(Work order) Would you reproduce the listing exactly, leaving nothing out?

(Given data begins)

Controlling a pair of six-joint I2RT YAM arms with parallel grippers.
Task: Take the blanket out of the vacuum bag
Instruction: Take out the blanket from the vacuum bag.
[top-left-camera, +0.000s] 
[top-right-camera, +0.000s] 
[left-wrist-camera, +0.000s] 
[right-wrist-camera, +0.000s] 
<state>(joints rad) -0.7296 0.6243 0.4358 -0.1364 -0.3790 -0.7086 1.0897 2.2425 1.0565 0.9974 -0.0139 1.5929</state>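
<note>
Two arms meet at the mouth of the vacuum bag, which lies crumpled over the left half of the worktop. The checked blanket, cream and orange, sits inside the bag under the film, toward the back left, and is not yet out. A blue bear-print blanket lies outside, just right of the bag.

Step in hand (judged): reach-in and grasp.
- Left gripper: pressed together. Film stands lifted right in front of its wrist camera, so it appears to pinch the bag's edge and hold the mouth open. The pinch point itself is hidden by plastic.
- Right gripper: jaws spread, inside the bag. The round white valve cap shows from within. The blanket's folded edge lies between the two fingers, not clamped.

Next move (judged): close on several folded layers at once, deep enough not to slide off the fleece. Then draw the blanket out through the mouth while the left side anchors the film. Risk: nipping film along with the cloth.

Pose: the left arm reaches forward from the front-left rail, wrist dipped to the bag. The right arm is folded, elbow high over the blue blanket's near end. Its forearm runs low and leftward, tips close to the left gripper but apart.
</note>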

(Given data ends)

(Your solution)
Controlling a pair of six-joint I2RT YAM arms with parallel grippers.
Task: Take the blanket out of the vacuum bag
Instruction: Take out the blanket from the vacuum bag.
[top-left-camera, +0.000s] 
[top-right-camera, +0.000s] 
[left-wrist-camera, +0.000s] 
[right-wrist-camera, +0.000s] 
<state>(joints rad) -0.7296 0.6243 0.4358 -0.1364 -0.3790 -0.7086 1.0897 2.2425 1.0565 0.9974 -0.0139 1.5929</state>
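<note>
Two arms meet at the mouth of the vacuum bag, which lies crumpled over the left half of the worktop. The checked blanket, cream and orange, sits inside the bag under the film, toward the back left, and is not yet out. A blue bear-print blanket lies outside, just right of the bag.

Step in hand (judged): reach-in and grasp.
- Left gripper: pressed together. Film stands lifted right in front of its wrist camera, so it appears to pinch the bag's edge and hold the mouth open. The pinch point itself is hidden by plastic.
- Right gripper: jaws spread, inside the bag. The round white valve cap shows from within. The blanket's folded edge lies between the two fingers, not clamped.

Next move (judged): close on several folded layers at once, deep enough not to slide off the fleece. Then draw the blanket out through the mouth while the left side anchors the film. Risk: nipping film along with the cloth.

Pose: the left arm reaches forward from the front-left rail, wrist dipped to the bag. The right arm is folded, elbow high over the blue blanket's near end. Its forearm runs low and leftward, tips close to the left gripper but apart.
</note>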

This output contains the complete answer.